Research Project: Intervention Strategies to Control and Prevent Disease Outbreaks Caused by Avian Influenza and Other Emerging Poultry Pathogens

Location: Exotic & Emerging Avian Viral Diseases Research

Title: Impact of vaccination on infection with Vietnam H5N1 high pathogenicity avian influenza virus in hens and the eggs they lay

Author
item Bertran, Kateri - US Department Of Agriculture (USDA)
item Swayne, David

Submitted to: American Association of Avian Pathologists
Publication Type: Abstract Only
Publication Acceptance Date: 2/1/2014
Publication Date: 7/25/2014
Citation: Bertran, K., Swayne, D.E. 2014. Impact of vaccination on infection with Vietnam H5N1 high pathogenicity avian influenza virus in hens and the eggs they lay [abstract]. In: Abstracts of 2014 Annual Meeting of the American Association of Avian Pathologists (AAAP) Annual Meeting, July 26-29, 2014, Denver, Colorado. CDROM.

Interpretive Summary:

Technical Abstract: Highly pathogenic avian influenza virus (HPAIV) infections in chickens produce a negative impact on egg production, and virus is deposited on surface and internal contents of eggs.
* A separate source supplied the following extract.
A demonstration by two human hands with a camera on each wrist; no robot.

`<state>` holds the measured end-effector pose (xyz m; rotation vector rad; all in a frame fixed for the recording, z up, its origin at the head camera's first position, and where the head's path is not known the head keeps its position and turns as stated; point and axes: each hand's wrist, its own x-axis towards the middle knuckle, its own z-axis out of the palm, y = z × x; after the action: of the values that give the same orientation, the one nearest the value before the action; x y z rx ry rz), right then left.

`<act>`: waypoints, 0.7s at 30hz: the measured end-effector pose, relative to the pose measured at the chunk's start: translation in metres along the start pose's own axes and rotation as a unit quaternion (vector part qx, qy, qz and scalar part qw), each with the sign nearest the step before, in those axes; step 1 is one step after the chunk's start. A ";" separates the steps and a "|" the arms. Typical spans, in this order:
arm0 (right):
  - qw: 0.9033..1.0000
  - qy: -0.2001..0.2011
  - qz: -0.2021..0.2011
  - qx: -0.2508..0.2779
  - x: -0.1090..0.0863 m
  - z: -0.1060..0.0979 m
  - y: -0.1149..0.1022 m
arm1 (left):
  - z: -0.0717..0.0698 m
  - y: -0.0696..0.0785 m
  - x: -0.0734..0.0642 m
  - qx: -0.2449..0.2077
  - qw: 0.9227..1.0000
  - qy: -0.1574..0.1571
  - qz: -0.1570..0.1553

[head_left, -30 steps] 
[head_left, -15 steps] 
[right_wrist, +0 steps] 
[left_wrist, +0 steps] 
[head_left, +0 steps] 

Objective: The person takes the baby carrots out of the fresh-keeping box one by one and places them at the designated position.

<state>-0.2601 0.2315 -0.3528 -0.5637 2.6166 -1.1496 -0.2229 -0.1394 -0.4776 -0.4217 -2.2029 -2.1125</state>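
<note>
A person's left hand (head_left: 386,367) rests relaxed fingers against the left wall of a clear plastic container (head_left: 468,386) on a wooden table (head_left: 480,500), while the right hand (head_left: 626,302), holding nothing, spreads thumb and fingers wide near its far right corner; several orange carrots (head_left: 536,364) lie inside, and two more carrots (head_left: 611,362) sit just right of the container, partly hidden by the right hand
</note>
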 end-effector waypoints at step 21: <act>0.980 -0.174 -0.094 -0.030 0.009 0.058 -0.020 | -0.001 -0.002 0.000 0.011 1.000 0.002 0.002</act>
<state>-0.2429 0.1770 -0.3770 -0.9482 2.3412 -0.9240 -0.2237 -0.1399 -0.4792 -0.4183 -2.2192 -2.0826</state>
Previously, vaccination maintained egg production and reduced egg contamination when challenged with a North American H5N2 HPAIV. However, Asian H5N1 HPAIV infected hens have a higher rate of egg contamination and higher levels of HPAIV in eggs than with H5N2 infected hens and the ability of vaccination to protect is unknown. Individually housed sham-vaccinated, inactivated H5N1 Once or Twice vaccinated adult White leghorn hens were challenged intranasally 2-weeks post-vaccination with clade 2.3.2.1 H5N1 HPAIV (A/chicken/Vietnam/NCVD-675/2011) (VN/11). The sham-vaccinated hens experienced 83% mortality within 3 days post-challenge (dpc), and major changes in reproductive parameters including drops in egg production and laying of soft and thin-shelled eggs. All Once and Twice vaccinated layers survived infection, although some Once vaccinated birds experienced thin-shelled egg production. Seroconversion of surviving birds was assessed, the presence and quantity of virus located on (egg shell) or within (albumin and yolk) eggs was determined, and histopathologic changes due to virus replication in the reproductive tract were examined in order to define the effect of once or twice vaccination as a mitigation strategy.